Nor can we assume, as contended, that by an assent to a partial or conditional liability, the defendant is to be holden to an absolute one. Nor will the law under such an assent hold him for the whole. If he is to be holden under his contract, we must take that contract as it is; if under the charter, we must take that as we find it. At the time this charter was granted, it was well known that by the law as administered in this State, no obligation to pay was imposed npon the owner of stock without an express provision therefor. It is unaccountable, then, that the legislature should have imposed a limited liability when an unlimited one was intended. This provision in the charter would seem to be against rather than in favor of the plaintiff’s position. It follows that this action cannot be maintained upon the contract alone, or in connection with the charter.

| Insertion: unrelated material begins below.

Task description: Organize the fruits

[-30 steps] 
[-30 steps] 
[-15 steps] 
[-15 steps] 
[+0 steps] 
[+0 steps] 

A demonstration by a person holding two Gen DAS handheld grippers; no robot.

Nor can it be sustained under chapter 206 of the Special Laws of 1869. That act does not purport to change or modify any contract to which the company is a party, but only to give an additional remedy. Now if tliis statute is to have the force claimed for it as against this defendant, it imposes a full liability to pay all the assessment when his contract imposed none, or under the charter only a limited one. As the act was passed subsequent to the contract it cannot thus affect it. Nor does it alter the case if we view it as an amendment to the charter. Whatever effect an amendment of the charter may have npon the company, it cannot affect its contracts already made.

A member of the company can contract with it the same as any other persons, and such contracts are governed and protected by law as other contracts are. If, then, the act imposes upon the defendant any liability under his contract which did not exist at the time it was made, it is so far void. If it does not, it affords no aid to the plaintiff in this case.

In the second contract relied upon by the plaintiff, the defendant’s promise to pay the assessments, is expressly made to depend *568upon the execution and delivery of certain bonds therein described. This is a condition precedent, the performance of which on the part of the' plaintiff is necessary to the maintenance of the action. The testimony fails to show that any such bond has been delivered or tendered to the defendant, but such delivery or tender is denied by him. - Plaintiffs nonsuit.

Appleton, C. J.; Cutting, Barrows, Virgin, and Peters, JJ., concurred.